• Exercise aim
The reply should be one number: how many lines of the data below contain "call".

• Source material
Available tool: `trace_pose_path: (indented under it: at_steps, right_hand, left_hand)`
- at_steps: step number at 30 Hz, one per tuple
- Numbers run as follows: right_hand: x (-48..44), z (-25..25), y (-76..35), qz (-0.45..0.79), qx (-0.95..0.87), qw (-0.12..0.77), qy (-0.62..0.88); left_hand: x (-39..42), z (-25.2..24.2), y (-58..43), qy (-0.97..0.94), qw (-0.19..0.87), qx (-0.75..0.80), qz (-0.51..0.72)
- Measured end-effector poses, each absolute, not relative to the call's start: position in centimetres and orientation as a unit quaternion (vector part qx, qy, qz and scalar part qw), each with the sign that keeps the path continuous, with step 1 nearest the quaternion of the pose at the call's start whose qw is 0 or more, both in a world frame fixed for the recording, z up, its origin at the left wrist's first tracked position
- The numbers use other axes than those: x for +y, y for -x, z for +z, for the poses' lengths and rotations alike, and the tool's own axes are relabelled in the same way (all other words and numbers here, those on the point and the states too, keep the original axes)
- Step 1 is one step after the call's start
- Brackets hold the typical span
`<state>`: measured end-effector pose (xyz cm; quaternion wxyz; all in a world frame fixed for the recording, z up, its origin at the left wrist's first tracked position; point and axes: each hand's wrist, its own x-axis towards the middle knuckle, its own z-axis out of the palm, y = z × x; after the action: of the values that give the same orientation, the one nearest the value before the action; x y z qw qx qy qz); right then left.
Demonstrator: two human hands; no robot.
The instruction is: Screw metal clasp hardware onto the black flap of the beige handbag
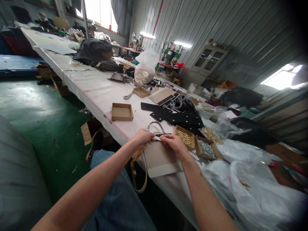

• Task response
2